### [PROBLEM STATEMENT]
Where the line with "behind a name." appears below, start writing out lines exactly, and finish with the line with "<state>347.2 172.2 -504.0", which is included; write out nothing else.

[Data entries]

=-=-=-=-=

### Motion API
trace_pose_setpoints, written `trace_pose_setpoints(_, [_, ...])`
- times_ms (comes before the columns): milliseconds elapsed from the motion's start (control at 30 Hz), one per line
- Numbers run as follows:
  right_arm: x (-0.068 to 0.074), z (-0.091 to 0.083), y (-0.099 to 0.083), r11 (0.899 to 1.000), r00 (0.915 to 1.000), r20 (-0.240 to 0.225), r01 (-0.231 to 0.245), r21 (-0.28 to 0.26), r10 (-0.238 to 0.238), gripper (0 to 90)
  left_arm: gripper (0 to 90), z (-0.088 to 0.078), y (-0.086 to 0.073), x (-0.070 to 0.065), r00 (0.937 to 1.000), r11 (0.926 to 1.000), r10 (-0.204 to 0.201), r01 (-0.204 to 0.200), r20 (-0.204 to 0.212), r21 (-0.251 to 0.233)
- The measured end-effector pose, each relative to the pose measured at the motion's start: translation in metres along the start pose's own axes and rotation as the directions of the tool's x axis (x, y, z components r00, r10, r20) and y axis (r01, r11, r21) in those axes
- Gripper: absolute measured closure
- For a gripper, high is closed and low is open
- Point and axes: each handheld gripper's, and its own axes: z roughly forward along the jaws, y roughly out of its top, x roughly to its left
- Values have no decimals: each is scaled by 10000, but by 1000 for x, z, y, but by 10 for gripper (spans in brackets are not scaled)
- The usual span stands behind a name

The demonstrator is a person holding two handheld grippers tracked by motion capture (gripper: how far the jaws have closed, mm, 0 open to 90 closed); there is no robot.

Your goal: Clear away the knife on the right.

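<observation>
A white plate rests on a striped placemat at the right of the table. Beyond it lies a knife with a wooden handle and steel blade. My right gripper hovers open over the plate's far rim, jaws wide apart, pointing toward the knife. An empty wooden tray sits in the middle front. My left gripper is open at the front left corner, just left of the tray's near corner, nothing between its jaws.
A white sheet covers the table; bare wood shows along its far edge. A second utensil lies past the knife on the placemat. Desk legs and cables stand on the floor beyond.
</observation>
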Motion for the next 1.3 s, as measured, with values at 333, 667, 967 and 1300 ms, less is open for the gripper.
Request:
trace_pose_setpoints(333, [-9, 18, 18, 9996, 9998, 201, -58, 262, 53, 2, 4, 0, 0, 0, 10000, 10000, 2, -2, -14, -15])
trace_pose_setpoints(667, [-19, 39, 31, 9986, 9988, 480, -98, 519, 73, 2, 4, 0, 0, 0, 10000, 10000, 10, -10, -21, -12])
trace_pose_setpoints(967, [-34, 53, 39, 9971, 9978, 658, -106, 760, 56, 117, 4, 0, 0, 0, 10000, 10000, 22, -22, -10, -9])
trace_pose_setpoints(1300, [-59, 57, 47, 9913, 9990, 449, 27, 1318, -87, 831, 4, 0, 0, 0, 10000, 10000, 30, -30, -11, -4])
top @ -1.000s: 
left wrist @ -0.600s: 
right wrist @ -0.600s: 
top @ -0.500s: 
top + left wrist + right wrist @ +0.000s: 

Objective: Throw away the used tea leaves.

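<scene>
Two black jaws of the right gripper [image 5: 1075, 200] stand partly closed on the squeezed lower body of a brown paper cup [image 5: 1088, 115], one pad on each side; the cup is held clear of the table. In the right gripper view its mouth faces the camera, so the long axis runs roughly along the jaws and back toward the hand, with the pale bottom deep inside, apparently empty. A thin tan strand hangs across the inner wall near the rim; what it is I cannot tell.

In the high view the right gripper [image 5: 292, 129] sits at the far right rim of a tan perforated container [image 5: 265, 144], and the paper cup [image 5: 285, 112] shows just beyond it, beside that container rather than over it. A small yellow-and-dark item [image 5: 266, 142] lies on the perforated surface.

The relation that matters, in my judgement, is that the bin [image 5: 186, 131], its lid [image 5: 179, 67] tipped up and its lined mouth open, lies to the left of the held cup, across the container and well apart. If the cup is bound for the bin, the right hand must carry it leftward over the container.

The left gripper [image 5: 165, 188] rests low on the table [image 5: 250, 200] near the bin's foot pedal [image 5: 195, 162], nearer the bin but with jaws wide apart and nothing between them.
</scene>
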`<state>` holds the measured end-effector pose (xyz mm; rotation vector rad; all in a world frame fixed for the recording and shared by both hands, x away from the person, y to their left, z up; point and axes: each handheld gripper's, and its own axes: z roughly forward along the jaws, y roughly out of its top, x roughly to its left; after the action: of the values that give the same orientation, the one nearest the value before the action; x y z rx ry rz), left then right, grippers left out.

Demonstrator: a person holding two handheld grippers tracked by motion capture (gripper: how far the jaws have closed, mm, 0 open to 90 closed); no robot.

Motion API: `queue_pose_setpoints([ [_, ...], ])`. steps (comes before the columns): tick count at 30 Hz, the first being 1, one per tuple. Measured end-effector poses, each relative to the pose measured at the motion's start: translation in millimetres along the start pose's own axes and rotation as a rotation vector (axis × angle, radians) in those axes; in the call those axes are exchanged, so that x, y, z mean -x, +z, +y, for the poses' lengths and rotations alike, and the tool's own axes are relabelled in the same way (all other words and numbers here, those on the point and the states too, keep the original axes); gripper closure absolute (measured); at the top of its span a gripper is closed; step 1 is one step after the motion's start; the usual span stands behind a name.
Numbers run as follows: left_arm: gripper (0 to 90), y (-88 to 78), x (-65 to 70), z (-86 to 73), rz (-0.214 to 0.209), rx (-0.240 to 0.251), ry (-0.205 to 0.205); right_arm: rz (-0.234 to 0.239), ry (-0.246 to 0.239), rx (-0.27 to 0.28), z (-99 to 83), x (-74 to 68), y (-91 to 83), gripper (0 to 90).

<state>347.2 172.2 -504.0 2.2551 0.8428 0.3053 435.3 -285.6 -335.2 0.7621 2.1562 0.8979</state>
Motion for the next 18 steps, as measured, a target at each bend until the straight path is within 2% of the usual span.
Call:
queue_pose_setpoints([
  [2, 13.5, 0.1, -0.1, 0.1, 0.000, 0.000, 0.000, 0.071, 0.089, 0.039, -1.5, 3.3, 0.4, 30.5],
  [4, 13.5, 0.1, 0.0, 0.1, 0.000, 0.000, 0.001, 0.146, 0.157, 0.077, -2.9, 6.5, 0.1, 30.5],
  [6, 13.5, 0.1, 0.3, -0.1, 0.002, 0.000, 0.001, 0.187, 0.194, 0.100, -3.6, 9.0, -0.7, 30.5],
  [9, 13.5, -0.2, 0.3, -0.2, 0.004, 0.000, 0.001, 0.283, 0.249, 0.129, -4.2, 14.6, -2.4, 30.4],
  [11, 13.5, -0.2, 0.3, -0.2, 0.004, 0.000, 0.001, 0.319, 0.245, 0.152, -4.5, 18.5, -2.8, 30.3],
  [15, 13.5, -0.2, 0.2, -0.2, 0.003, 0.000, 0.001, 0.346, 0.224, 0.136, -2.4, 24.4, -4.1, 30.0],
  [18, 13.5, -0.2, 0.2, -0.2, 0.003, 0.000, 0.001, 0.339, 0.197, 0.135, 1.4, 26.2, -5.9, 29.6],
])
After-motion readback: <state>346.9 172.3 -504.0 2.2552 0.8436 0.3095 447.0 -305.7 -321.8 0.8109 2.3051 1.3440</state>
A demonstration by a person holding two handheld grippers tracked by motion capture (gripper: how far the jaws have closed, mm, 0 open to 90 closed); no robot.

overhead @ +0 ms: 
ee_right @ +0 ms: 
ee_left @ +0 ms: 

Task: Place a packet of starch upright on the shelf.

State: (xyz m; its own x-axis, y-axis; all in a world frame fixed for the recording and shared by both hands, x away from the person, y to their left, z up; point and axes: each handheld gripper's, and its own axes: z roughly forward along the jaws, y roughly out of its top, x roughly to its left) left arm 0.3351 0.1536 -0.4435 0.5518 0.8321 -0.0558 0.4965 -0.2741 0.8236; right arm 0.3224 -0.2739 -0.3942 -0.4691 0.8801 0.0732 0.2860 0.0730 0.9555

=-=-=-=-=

### [WORKED SOLUTION]
Motion API: `queue_pose_setpoints([ [_, ...], ])`. steps (comes before the columns): tick count at 30 Hz, the first being 1, one per tuple. Measured end-effector poses, each relative to the pose measured at the motion's start: translation in millimetres along the start pose's own axes and rotation as a rotation vector (axis × angle, radians) in those axes; in the call those axes are exchanged, so that x, y, z mean -x, +z, +y, for the poses' lengths and rotations alike, and the tool's own axes are relabelled in the same way (all other words and numbers here, those on the point and the states too, keep the original axes); gripper closure absolute (measured); at the top of its span a gripper is closed; step 1 is one step after the motion's start; the usual span stands behind a name.
Numbers run as follows: left_arm: gripper (0 to 90), y (-88 to 78), x (-65 to 70), z (-86 to 73), rz (-0.214 to 0.209), rx (-0.240 to 0.251), ry (-0.205 to 0.205); right_arm: rz (-0.234 to 0.239), ry (-0.246 to 0.239), rx (-0.27 to 0.28), z (-99 to 83), x (-74 to 68), y (-91 to 83), gripper (0 to 90).

<state>347.2 172.2 -504.0 2.2551 0.8428 0.3053 435.3 -285.6 -335.2 0.7621 2.1562 0.8979</state>

The requested output has been produced.